● DATASET CONTENT:
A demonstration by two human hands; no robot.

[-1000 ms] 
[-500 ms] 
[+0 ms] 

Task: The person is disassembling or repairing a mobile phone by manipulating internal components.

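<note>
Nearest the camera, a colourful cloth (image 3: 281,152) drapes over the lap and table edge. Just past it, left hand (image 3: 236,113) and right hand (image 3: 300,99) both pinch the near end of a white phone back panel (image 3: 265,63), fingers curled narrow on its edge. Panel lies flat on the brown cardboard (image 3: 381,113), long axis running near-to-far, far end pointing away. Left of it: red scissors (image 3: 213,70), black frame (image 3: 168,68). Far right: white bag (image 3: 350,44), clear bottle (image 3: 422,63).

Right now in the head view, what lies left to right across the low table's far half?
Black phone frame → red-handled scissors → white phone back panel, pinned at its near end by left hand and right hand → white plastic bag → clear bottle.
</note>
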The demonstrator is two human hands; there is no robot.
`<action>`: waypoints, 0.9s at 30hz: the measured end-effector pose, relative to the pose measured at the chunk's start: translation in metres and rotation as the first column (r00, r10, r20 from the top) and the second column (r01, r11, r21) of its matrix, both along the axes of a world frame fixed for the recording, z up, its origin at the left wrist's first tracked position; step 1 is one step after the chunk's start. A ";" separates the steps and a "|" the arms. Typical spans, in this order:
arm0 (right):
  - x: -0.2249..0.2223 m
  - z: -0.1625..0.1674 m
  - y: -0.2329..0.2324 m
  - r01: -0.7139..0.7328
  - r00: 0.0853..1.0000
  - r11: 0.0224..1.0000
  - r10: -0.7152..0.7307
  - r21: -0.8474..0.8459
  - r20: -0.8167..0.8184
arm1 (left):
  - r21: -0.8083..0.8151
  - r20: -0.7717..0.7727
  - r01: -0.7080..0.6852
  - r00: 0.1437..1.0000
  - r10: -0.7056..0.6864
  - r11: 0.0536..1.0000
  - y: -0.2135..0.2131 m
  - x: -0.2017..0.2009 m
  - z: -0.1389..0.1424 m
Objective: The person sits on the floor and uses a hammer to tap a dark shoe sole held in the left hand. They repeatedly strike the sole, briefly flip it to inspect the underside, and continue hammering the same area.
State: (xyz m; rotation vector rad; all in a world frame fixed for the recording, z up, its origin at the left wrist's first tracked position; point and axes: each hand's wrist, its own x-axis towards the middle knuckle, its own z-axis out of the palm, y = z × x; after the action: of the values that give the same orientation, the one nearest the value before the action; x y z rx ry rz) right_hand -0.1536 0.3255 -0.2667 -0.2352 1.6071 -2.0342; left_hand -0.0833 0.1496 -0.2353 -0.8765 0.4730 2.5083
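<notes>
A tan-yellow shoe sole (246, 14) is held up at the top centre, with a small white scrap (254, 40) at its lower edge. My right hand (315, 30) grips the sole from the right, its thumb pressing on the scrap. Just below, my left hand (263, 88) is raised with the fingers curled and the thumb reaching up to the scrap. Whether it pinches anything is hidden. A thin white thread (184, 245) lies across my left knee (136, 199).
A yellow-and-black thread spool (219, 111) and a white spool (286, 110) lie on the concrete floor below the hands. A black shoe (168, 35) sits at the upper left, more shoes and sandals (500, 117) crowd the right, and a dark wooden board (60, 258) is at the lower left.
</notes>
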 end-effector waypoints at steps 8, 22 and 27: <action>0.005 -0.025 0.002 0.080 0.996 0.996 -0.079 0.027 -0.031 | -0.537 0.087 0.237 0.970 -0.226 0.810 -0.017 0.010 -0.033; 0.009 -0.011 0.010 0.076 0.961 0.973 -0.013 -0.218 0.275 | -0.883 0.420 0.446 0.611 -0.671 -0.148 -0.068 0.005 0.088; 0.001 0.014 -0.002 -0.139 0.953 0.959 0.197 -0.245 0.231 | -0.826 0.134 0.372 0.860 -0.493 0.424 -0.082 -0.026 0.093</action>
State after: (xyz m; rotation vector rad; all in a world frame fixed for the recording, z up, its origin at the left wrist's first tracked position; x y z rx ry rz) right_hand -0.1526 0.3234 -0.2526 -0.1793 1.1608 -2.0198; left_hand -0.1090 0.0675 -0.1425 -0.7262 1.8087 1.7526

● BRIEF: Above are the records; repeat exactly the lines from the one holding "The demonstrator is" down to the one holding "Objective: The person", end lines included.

● SOLUTION TO THIS PROBLEM:
The demonstrator is two human hands; there is no robot.
`<action>`: waypoints, 0.9s at 30hz: the measured end-effector pose, relative to the pose measured at the chunk's start: translation in metres and rotation as the first column (r00, r10, r20 from the top) and the second column (r01, r11, r21) of its matrix, both along the axes of a world frame fixed for the recording, z up, its origin at the left wrist's first tracked position; step 1 is one step after the chunk's start. A ";" separates the steps and a "|" the arms. Typical spans, in this order:
arm0 (right):
  - x: -0.2249..0.2223 m
  - z: -0.1625..0.1674 m
  - y: -0.2329..0.2324 m
  - r01: -0.7139..0.7328
  - r00: 0.0853..1.0000
  - r11: 0.0224..1.0000
  - r10: -0.7152..0.7307
  - r21: -0.8474..0.8459
  - r20: -0.8167..0.8184
arm1 (left):
  - r21: -0.8083..0.8151
  - r20: -0.7717..0.7727
  - r01: -0.7080..0.6852
  - r00: 0.1437..1.0000
  - r10: -0.7056..0.6864
  - r11: 0.0536..1.0000
  - y: -0.2135..0.2131 m
  - x: -0.2017..0.2009 m
  - z: -0.1389..0.1424 m
Objective: The person sits on the floor and uses a hammer to tap a dark shoe sole held in the left hand. They repeatedly strike the sole, briefly flip it to inspect the underside, and continue hammering the same area.

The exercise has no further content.